Problem –
Without including the pictures, copy out every line below.

************

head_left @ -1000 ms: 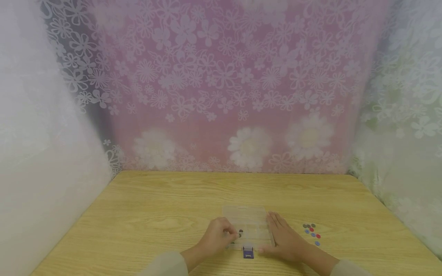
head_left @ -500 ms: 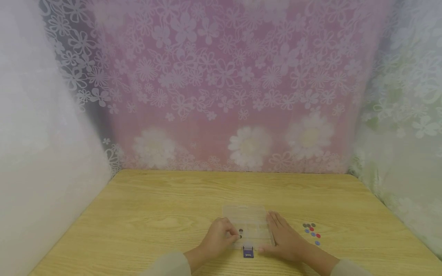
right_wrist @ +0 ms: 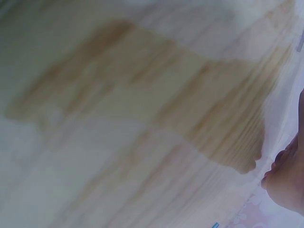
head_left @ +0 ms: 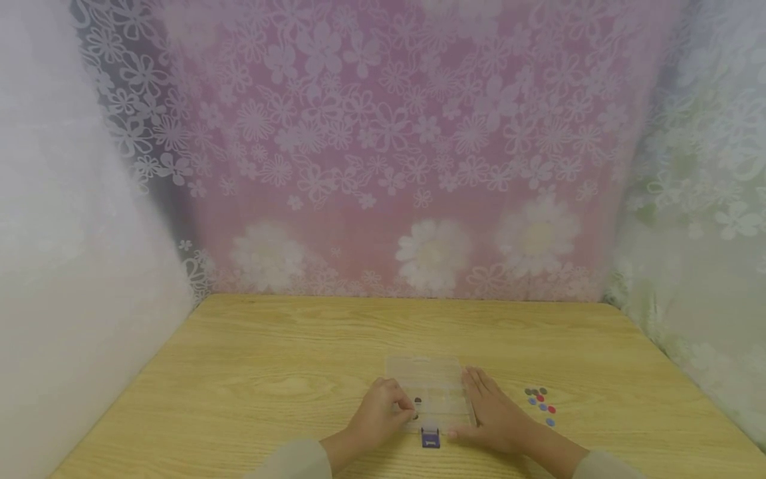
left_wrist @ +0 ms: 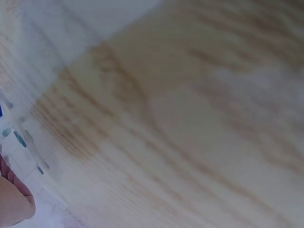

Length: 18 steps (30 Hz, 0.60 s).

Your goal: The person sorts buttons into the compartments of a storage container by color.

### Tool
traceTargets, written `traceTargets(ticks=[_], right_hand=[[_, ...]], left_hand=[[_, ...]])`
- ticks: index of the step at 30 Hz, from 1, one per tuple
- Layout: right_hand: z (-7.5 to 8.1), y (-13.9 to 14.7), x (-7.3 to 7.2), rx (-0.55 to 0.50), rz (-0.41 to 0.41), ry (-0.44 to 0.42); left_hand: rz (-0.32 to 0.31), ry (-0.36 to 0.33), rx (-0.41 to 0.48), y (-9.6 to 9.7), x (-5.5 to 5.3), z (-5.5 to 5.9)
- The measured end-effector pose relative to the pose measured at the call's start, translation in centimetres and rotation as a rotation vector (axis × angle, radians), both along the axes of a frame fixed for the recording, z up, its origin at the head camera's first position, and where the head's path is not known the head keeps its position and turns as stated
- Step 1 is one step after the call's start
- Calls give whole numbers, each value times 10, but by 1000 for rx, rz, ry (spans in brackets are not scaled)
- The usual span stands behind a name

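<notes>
A clear plastic box [head_left: 439,399] with a blue latch [head_left: 430,438] on its near side lies on the table in the head view. Over its left part, my left hand [head_left: 377,412] pinches a small dark disc [head_left: 415,417] between thumb and fingertips. Another dark disc [head_left: 417,400] sits in the box just beyond. Against the box's right side rests my right hand [head_left: 499,419], fingers straight, thumb near the front edge. The left wrist view catches curled fingers [left_wrist: 16,199] near a dark disc [left_wrist: 20,138]. Part of the right hand [right_wrist: 287,178] shows at the right wrist view's edge.
To the right of my right hand lie several loose discs: grey [head_left: 542,391], red [head_left: 552,410] and blue [head_left: 550,422]. The wooden table [head_left: 269,346] ends at a flowered curtain [head_left: 389,166] behind, with pale curtains on both sides.
My left fingertips have shifted slightly toward the near side of the box, and the dark disc at them has moved the same way. The right hand has stayed in place.
</notes>
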State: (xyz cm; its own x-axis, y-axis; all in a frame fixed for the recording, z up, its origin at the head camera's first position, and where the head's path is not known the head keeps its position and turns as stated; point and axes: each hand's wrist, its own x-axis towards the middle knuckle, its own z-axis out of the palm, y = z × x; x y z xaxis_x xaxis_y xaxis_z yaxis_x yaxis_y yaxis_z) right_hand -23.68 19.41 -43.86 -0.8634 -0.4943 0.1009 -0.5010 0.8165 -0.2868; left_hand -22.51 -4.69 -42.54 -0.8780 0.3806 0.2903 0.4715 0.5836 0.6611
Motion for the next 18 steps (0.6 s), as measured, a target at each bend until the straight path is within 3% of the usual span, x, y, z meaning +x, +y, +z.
traceTargets(ticks=[7, 15, 18], right_hand=[[1, 0, 1, -8, -4, -12], [2, 0, 0, -2, 0, -33], [3, 0, 0, -3, 5, -32]], left_hand=[[0, -4, 0, 0, 0, -1], [31, 21, 59, -7, -3, -6], [33, 32, 29, -11, -3, -6]])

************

Result of the task –
head_left @ -1000 ms: 
head_left @ -500 ms: 
right_wrist @ +0 ms: 
head_left @ +0 ms: 
left_wrist @ +0 ms: 

Length: 18 steps (30 Hz, 0.60 s).

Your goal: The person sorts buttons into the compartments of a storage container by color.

### Tool
traceTargets, written `traceTargets(ticks=[_], right_hand=[[_, ...]], left_hand=[[_, ...]])`
- ticks: index of the step at 30 Hz, from 1, one per tuple
- Layout: right_hand: z (-7.5 to 8.1), y (-13.9 to 14.7), x (-7.3 to 7.2), rx (-0.55 to 0.50), rz (-0.41 to 0.41), ry (-0.44 to 0.42); left_hand: rz (-0.32 to 0.31), ry (-0.36 to 0.33), rx (-0.41 to 0.48), y (-9.6 to 9.7), x (-5.5 to 5.3), z (-5.5 to 5.9)
- The measured end-effector pose relative to the pose measured at the call's start, translation in centimetres and rotation as a rotation vector (axis × angle, radians), both along the axes of a frame fixed for the recording, z up, its origin at the head camera's first position, and where the head's path is not known the head keeps its position and turns as stated
- Step 1 is one step after the call's start
- Calls give whole numbers, each value times 10, but by 1000 for rx, rz, ry (spans in brackets are not scaled)
- The usual span stands behind a name

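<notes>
A clear plastic box [head_left: 439,399] with a blue latch [head_left: 430,438] on its near side lies on the table in the head view. Over its left part, my left hand [head_left: 377,412] pinches a small dark disc [head_left: 415,417] between thumb and fingertips. Another dark disc [head_left: 417,400] sits in the box just beyond. Against the box's right side rests my right hand [head_left: 499,419], fingers straight, thumb near the front edge. The left wrist view catches curled fingers [left_wrist: 16,199] near a dark disc [left_wrist: 20,138]. Part of the right hand [right_wrist: 287,178] shows at the right wrist view's edge.
To the right of my right hand lie several loose discs: grey [head_left: 542,391], red [head_left: 552,410] and blue [head_left: 550,422]. The wooden table [head_left: 269,346] ends at a flowered curtain [head_left: 389,166] behind, with pale curtains on both sides.
My left fingertips have shifted slightly toward the near side of the box, and the dark disc at them has moved the same way. The right hand has stayed in place.
</notes>
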State: (xyz cm; its own x-axis, y-axis; all in a frame fixed for the recording, z up, its origin at the head camera's first position, and where the head's path is not known the head keeps its position and turns as stated; point and axes: each hand's wrist, its own x-axis towards the middle knuckle, its own z-axis out of the palm, y = z × x; x y z xaxis_x xaxis_y xaxis_z yaxis_x yaxis_y yaxis_z) right_hand -23.68 19.41 -43.86 -0.8634 -0.4943 0.1009 -0.5010 0.8165 -0.2868; left_hand -22.51 -4.69 -42.54 -0.8780 0.3806 0.2903 0.4715 0.5836 0.6611
Motion for the next 18 steps (0.6 s), as measured, a target at each bend until the straight path is within 3% of the usual span, x, y, z meaning +x, +y, +z.
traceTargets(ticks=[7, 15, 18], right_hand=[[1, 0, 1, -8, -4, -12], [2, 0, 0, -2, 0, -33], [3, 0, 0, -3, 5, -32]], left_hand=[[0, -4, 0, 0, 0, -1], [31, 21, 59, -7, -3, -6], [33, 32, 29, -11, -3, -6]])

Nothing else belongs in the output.